Shabbat

 
The 'Great' Shabbat (Shabbat HaGadol)
Date Uploaded: 
Wednesday 9th April 2014

Why is this Shabbat called ’HaGadol’ (‘the Great’)? The Chiddushei HaRim (Rabbi Yitzchak Meir Alter d.1866) suggests that to answer this we must first contextualise the use of word 'gadol'.

1. The Men of The Great Assembly – the Torah leaders in the early years of the Second Temple – were known as the ‘Anshei Kenesset HaGedolah’. The Talmud (Yoma 69b) explains that the Assembly was called ‘Gedolah’ because it restored G-d's ‘crown’ to its former glory. ‘Restored’? How could a perfect, infinite G-d lose His glory?

The Talmud (ibid) reports that Moshe called G-d "HaGadol, HaGibor, V'HaNora" ("the Great, the Mighty, and the Awesome"). However, later generations struggled to apply those words to G-d. Yirmiyahu (Jeremiah) witnessed the Babylonians desecrating the Temple and asked, "Where is His awesomeness?" Unable to answer, he deleted the word "HaNora" from the prayer liturgy. Similarly, when Daniel saw how the Babylonians oppressed Jewish captives, he asked: "Where is His might?" He then removed the word "HaGibor".

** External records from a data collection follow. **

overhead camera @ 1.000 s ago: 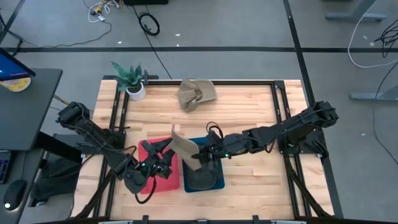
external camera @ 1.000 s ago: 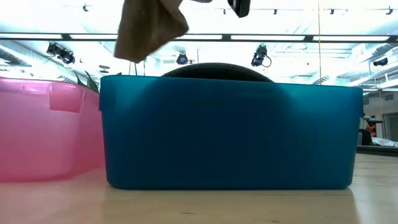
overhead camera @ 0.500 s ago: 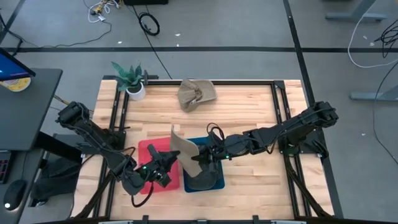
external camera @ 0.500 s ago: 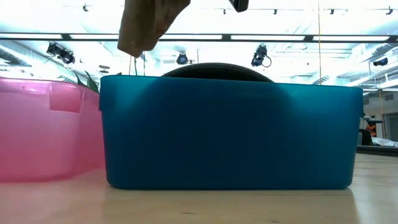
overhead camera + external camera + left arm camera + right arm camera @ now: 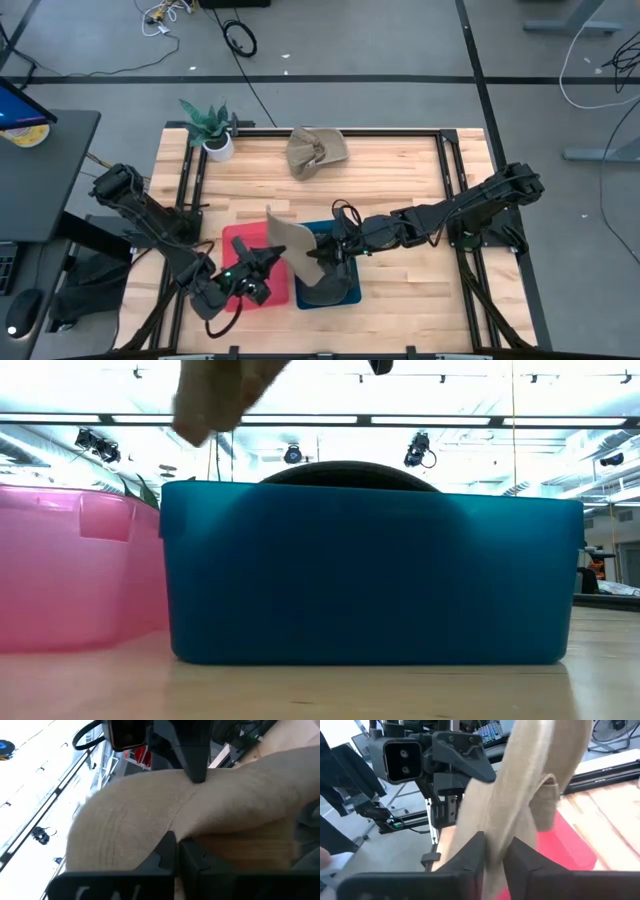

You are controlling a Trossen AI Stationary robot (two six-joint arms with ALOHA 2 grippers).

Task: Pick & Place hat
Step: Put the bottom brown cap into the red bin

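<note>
A tan hat (image 5: 288, 238) hangs in the air over the pink bin (image 5: 236, 238) and the blue bin (image 5: 347, 293), with a gripper on each side. My left gripper (image 5: 263, 262) is shut on it from the pink bin's side. My right gripper (image 5: 322, 252) is on it from the blue bin's side, and cloth fills its narrow jaw gap. The low view shows only the hat's lower end (image 5: 212, 400), above the blue bin (image 5: 370, 570). A dark hat (image 5: 318, 290) lies inside the blue bin, its crown (image 5: 345, 472) showing above the rim. My left gripper (image 5: 175, 851) pinches the tan hat's edge (image 5: 172, 832) between its two closed fingers, coming level from the table's left. The hat is clear of both bins. My right gripper (image 5: 494, 852) has a fold of the hat's cloth (image 5: 495, 827) between its fingers (image 5: 474, 851), coming from the table's right. The cloth stands up past the fingers.
A second tan hat (image 5: 315, 150) lies on the wood near the table's far edge, beside a small potted plant (image 5: 210, 125) at the far left corner. Black frame rails run along the table's left and right sides.
My left gripper has shut on the tan hat from the pink bin's side. The hat has shifted a little toward the table's left. In the low view its hanging end has risen and swung toward the pink bin.
</note>
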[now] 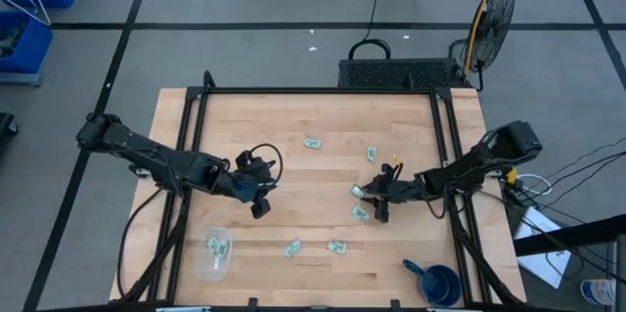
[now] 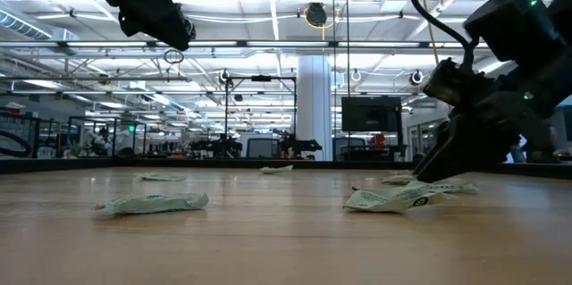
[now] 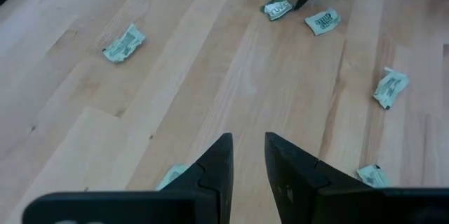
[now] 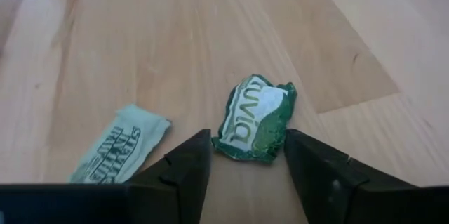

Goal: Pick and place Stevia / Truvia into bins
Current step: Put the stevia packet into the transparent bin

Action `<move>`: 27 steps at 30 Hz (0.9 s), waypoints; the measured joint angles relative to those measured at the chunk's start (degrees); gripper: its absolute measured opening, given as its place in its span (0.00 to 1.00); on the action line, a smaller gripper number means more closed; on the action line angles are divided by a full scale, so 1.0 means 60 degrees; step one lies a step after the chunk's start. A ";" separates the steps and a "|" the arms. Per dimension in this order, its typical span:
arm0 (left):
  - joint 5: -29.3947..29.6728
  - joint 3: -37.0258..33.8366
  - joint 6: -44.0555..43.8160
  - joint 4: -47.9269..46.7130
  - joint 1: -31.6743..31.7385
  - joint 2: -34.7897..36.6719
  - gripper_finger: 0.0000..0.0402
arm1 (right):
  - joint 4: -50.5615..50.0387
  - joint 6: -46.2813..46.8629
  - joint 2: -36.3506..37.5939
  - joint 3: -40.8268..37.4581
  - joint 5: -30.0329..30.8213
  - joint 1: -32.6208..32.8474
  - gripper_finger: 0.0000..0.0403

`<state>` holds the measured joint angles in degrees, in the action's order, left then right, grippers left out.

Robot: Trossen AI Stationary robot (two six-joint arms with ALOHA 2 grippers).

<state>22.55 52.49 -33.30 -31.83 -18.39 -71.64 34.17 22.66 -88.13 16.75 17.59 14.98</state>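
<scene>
Picking step: the right gripper point(image 4: 242, 157), jaws open and empty, straddles a Truvia sachet point(image 4: 254, 120) on the table point(image 1: 323, 170), right of centre in the high view. Next it must close, then carry to the clear bin point(image 1: 215, 253) at lower left. The left gripper point(image 3: 247, 164) hovers, jaws narrowly open, empty.

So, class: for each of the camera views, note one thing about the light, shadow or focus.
High view: even light, faint shadows on the table. Low view: bright ceiling strips behind, right end effector nearly a silhouette, nearest wood soft. Right wrist view: Truvia sachet sharp, print readable. Left wrist view: left end effector dark.
</scene>
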 joint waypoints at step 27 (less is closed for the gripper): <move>-0.0492 -0.0007 0.4312 0.3943 0.0412 -0.2364 0.22 | 0.2130 -0.1558 -0.0118 0.0414 -0.1472 -0.0576 0.14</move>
<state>19.60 52.45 -7.43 -8.17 -15.92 -85.82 46.94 13.31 -88.84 19.24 8.76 11.53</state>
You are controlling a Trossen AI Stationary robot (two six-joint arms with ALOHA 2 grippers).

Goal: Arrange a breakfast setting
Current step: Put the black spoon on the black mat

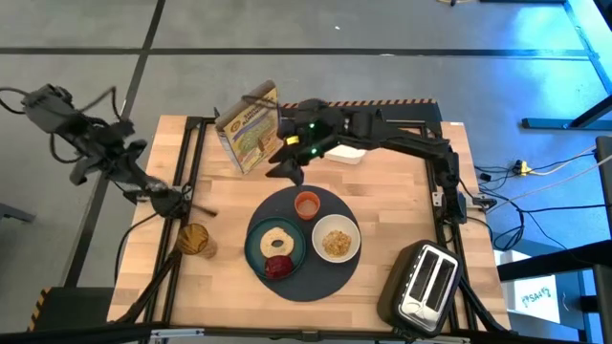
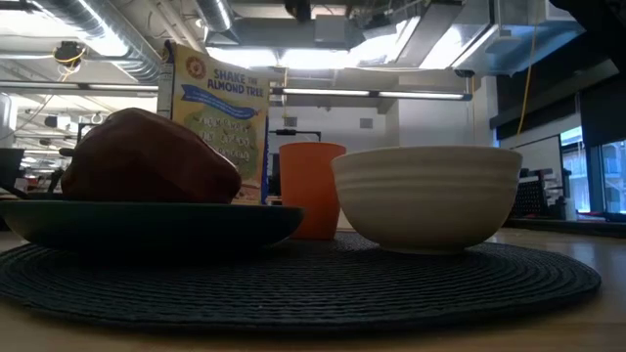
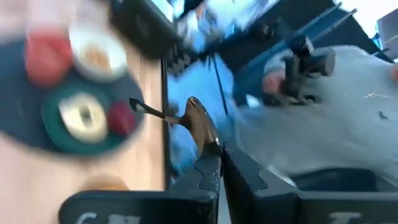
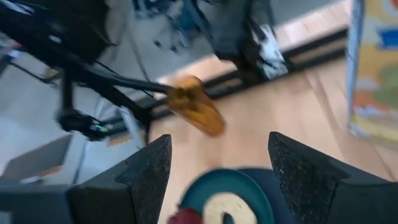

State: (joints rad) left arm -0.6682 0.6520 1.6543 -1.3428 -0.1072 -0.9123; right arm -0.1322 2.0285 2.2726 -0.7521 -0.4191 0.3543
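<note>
Spoon (image 3: 194, 121) pinched in left hand (image 3: 217, 163), bowl end blurred; right hand (image 4: 217, 163) spread wide.

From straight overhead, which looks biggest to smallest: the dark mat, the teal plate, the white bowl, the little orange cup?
1. Dark mat
2. Teal plate
3. White bowl
4. Orange cup

Light wooden tabletop (image 1: 382, 191), round dark-grey mat (image 1: 304, 284) near centre, upright cereal box (image 1: 249, 129), white dish (image 1: 346, 153), black toaster (image 1: 426, 282), amber jar (image 1: 195, 239)
</note>
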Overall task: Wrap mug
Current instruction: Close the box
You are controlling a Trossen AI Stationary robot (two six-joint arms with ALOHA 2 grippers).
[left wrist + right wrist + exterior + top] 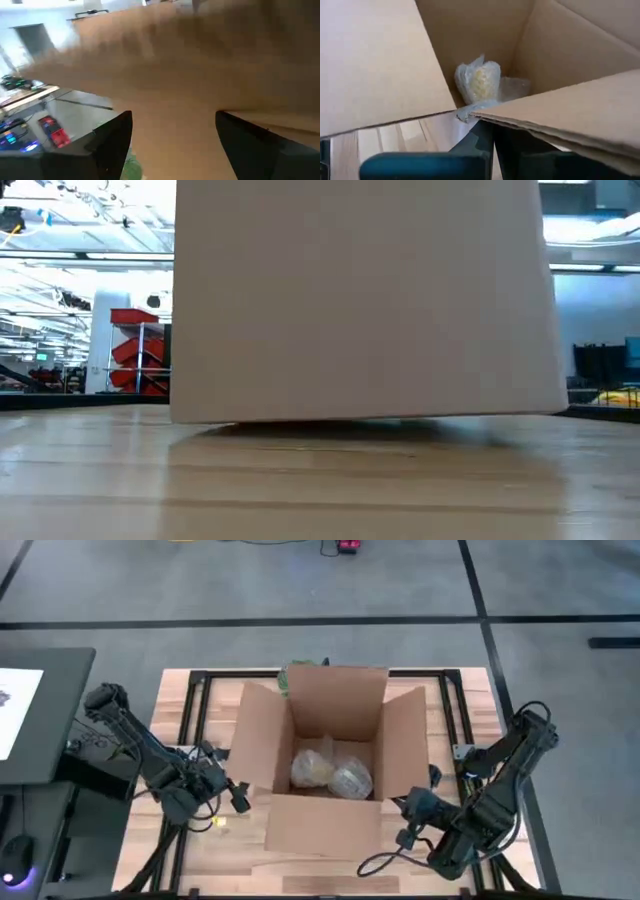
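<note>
- No bare mug in sight; probably inside one of the wrapped bundles in the box, mid-worktop.
- Likely light, padded, slippery film, fragile core: best held gently round the middle.
- Left pincer open at left flap; right pincer near right: cannot tell.

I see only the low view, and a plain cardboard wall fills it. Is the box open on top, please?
Observer: Yes. The cardboard box stands open, with its four flaps spread outward.
Operator: Is something inside it?
Observer: Two bundles in clear wrap lie side by side on its floor. I cannot tell what they hold.
Operator: Where are the grippers?
Observer: The left gripper, fingers open, is beside the box's left flap. The right gripper is at the front right corner, outside the box.
</note>
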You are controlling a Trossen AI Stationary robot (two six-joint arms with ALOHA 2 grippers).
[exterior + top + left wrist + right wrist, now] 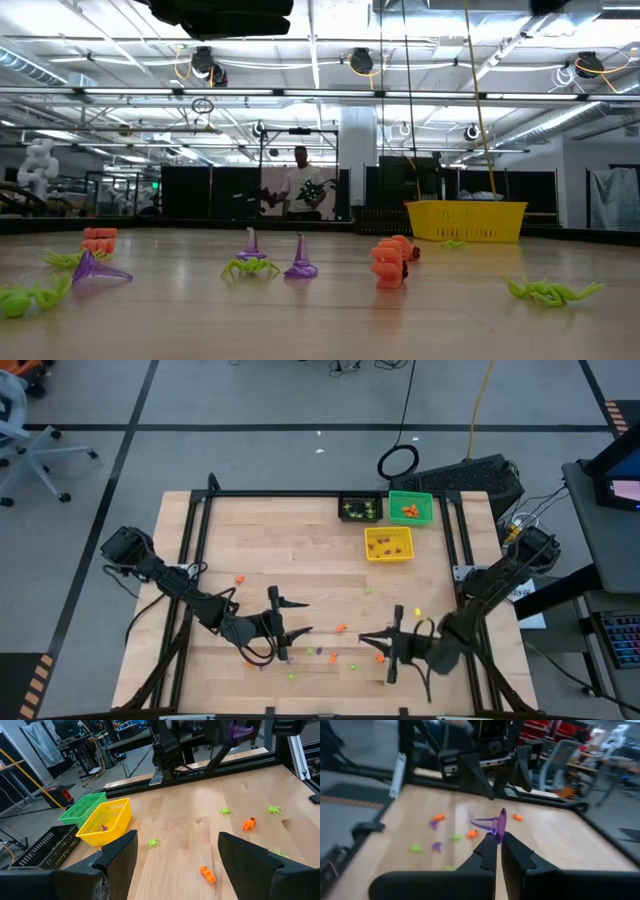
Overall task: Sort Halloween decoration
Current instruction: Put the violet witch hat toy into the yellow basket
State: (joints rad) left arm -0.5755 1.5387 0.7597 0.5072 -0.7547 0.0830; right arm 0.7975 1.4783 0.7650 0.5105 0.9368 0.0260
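A purple witch hat was pinched in the closed fingertips of the right gripper, lifted above the table. At the left, near the front edge, the left gripper was held wide open and empty. Small trinkets were scattered between them; bare wood was left toward the yellow bin.

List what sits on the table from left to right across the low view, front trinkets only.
Green spider → purple witch hat lying on its side → green spider → upright purple hat → orange trinket → green spider.
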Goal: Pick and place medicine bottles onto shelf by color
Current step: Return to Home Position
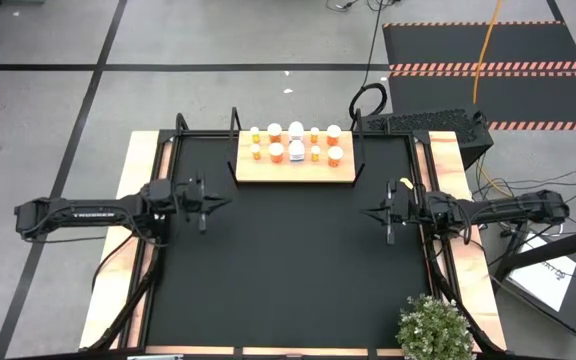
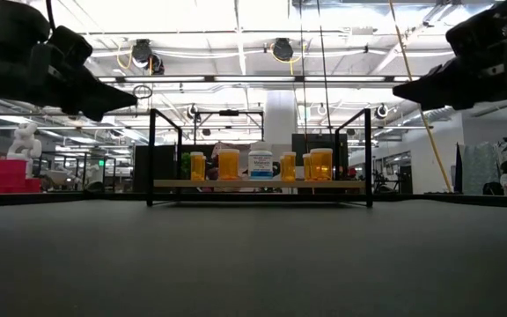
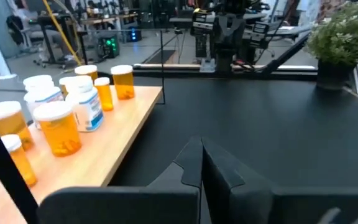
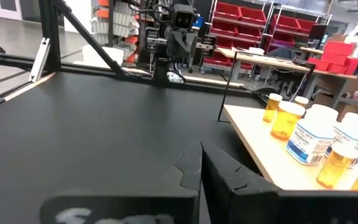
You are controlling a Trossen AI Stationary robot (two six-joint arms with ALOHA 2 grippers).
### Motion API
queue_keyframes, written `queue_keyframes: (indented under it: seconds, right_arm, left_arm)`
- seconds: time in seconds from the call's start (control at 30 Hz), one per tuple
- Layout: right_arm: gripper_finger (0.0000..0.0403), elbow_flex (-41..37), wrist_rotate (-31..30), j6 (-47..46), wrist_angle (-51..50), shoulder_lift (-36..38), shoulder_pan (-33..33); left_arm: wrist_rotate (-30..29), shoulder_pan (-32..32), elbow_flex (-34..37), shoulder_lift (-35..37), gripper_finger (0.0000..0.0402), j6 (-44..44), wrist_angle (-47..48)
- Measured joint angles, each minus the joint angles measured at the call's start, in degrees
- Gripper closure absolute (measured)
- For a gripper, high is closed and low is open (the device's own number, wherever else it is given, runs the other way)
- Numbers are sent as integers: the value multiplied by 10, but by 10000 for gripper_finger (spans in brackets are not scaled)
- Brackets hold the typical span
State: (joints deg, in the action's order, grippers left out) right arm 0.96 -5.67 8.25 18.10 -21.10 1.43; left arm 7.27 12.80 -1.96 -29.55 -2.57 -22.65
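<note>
Left arm point(image 1: 88, 212), right arm point(image 1: 508, 210): matte black jointed links are being shown. White lettering is being carried along the left arm. Dark wedge-shaped fingers point(image 3: 229, 180) are being shown on left hand point(image 1: 223, 203) and right hand point(image 1: 368, 212).

the high view looks straight down on the whole table point(image 1: 288, 270); the low view looks level across it from close to its surface. both wrist views face inward, sharing the shelf point(image 1: 296, 175) with them.

A grey floor point(image 1: 38, 110) crossed by black tape lines point(image 1: 168, 68) is seen from above, a black mat point(image 1: 438, 42) edged with orange stripes is laid at the far right, and a hall with a white column point(image 2: 282, 114) and racks of red bins point(image 4: 278, 25) is lit by ceiling strip lights point(image 2: 209, 18)
</note>
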Motion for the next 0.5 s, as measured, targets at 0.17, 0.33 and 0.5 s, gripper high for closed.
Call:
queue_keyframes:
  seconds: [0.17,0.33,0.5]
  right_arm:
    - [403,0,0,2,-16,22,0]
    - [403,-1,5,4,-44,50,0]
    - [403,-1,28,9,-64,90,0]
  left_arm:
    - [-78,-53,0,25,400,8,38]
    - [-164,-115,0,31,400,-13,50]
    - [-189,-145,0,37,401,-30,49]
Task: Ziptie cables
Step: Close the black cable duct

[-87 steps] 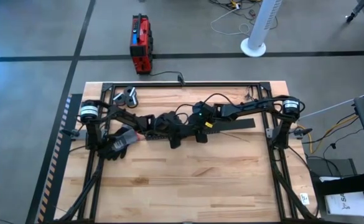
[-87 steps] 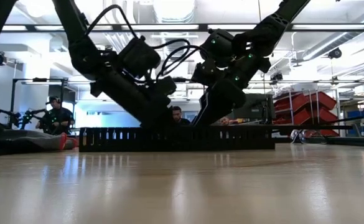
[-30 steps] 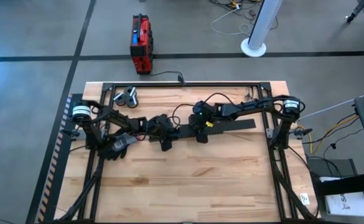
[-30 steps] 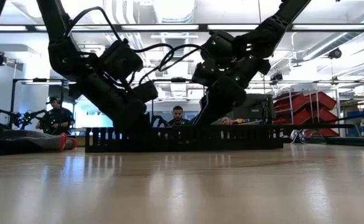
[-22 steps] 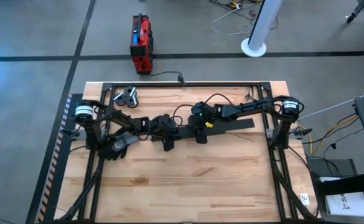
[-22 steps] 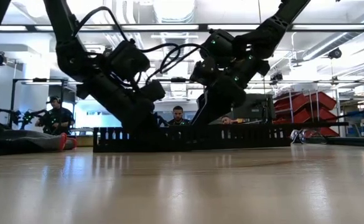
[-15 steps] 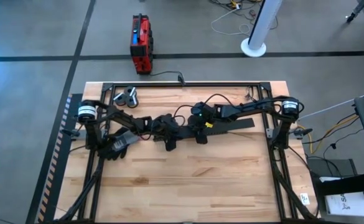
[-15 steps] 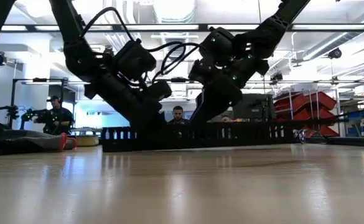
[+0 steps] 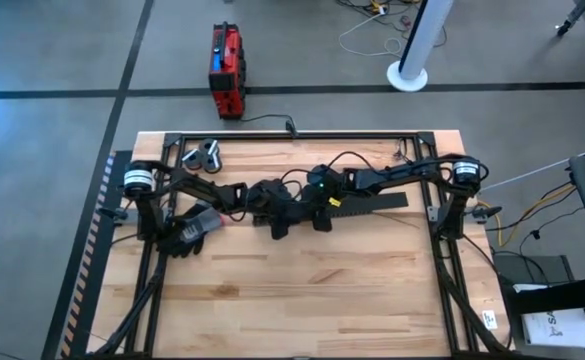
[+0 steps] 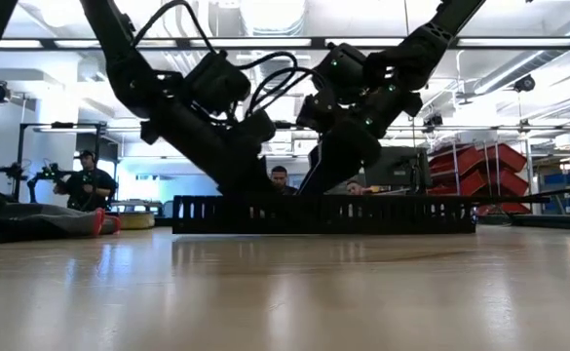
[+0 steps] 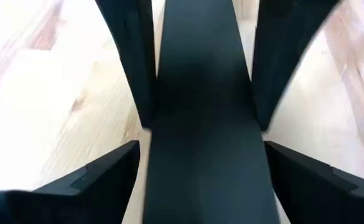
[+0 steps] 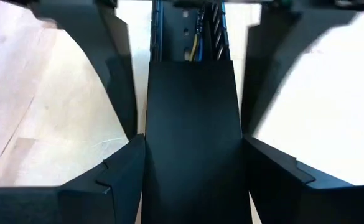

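Because both arms meet at the middle of the counter (image 9: 302,300), they seem to steady the black duct (image 10: 323,214) for tying: left of centre, the left claw (image 9: 277,222) straddles its flat lid (image 11: 203,124), fingers spread; just right, the right claw (image 9: 322,215) straddles it likewise, spread, where the cables (image 12: 197,43) lie inside the open duct
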Motion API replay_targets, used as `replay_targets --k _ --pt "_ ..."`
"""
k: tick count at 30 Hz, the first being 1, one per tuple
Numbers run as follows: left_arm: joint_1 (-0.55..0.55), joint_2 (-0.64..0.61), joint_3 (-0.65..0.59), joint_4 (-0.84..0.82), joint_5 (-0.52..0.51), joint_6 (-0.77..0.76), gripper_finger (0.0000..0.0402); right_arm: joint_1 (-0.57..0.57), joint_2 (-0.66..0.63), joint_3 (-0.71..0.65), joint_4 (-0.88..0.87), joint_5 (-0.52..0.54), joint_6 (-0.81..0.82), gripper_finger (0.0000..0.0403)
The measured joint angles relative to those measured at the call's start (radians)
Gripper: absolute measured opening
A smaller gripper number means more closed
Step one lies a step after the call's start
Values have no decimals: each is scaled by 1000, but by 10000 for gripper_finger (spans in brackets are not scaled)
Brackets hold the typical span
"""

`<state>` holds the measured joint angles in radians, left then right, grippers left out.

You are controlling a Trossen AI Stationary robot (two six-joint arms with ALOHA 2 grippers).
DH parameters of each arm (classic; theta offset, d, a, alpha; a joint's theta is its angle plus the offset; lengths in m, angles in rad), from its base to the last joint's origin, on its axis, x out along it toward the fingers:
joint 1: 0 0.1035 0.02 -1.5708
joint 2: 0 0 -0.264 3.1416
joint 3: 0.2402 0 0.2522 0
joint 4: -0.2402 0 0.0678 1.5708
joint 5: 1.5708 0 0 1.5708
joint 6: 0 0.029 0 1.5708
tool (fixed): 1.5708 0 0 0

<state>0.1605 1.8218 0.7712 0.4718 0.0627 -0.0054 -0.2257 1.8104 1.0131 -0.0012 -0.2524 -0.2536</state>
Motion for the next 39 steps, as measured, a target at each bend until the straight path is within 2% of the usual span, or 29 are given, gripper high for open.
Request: replay_targets --k 9,18,20,24,31,39 --pt "-3 -58 -30 -236 -22 -2 309 -12 0 -6 -23 3 -4 217" --pt "-5 -67 -171 -143 -64 -71 306 -19 -2 -8 -39 5 -3 217" --pt "-5 -56 -184 -116 -69 -88 287 -19 -2 -8 -38 5 -4 217" --pt "-4 -36 -188 -98 -62 -92 212 -20 -2 -8 -40 0 -15 217" --pt "-4 -33 -194 -72 -47 -67 212 -17 -2 -7 -33 -13 7 217" --pt "-5 -29 -160 -88 -41 -64 218 -1 31 -8 60 -38 29 217"
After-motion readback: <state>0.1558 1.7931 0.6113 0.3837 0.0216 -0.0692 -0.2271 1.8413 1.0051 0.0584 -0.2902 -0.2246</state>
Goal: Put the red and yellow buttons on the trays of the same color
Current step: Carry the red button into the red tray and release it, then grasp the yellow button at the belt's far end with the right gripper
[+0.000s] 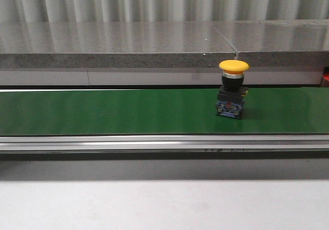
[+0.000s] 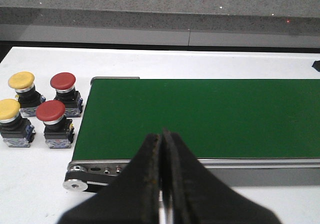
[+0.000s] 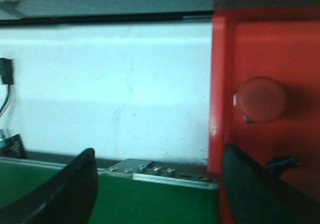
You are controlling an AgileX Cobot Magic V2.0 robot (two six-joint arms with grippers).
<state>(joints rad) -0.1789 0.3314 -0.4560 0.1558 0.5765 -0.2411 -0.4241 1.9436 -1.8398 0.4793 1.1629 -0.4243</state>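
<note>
— Green belt (image 1: 128, 111) ran across the white counter (image 1: 154, 204), grey stone ledge (image 1: 128, 45) behind?
— Yes. One yellow button (image 1: 232, 89) stood upright on it, right of middle: domed cap, black body.
— And the arms?
— Left gripper (image 2: 162, 184) had its jaws together; right gripper (image 3: 155, 184) jaws apart, beside the red tray (image 3: 265, 49) holding a red button (image 3: 260, 99).
</note>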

The Anshei Kenneset HaGedolah disagreed with Yirmiyahu and Daniel. If it were not for G-d's mighty restraint, He could not have stood by as His people were oppressed. Were it not for His awesomeness, the Jewish people could never have survived amongst the nations. The Assembly therefore reinserted the attributes of "HaGibor VeHanora – 'mighty' and 'awesome' into our conception of G-d and to our prayer liturgy. Their greatness was indeed to restore G-d’s crown to its former glory!

2. Greatness ('gedula') is also used to refer to Creation. The Sefat Emet (Yehudah Aryeh Leib Alter d.1905) explains that the apparently self-perpetuating world of nature appears to contradict G-d's existence. However, a closer look and deeper thought enables us to see that nature exists only because G-d wills it. Thus, Creation itself is 'great' because it too testifies to G-d’s grandeur.

3. G-d promised Avraham “I will make you a great [gadol] nation." (Bereishit 12:2). The Rambam (Maimonides d.1204) comments that the title 'great nation' was given because Avraham managed to see through the fiction of polytheism in his society. Abraham was able to perceive G-d's truth and thus became a 'gadol'.

When viewed in these three contexts, the word gadol refers to the human capacity to pierce the smokescreen of apparent reality, whether in society, nature or ideology. To discover G-d when He hides; to perceive and reveal His latent potency.

Our ancestors demonstrated this ability many years ago in Egypt. On this Shabbat, they dared to slaughter a sheep – the pagan deity of their former masters. This action demanded the capacity to penetrate the darkness with which G-d chooses to hide over the truth. Through that action, G-d – and indeed the Jewish people – became truly great.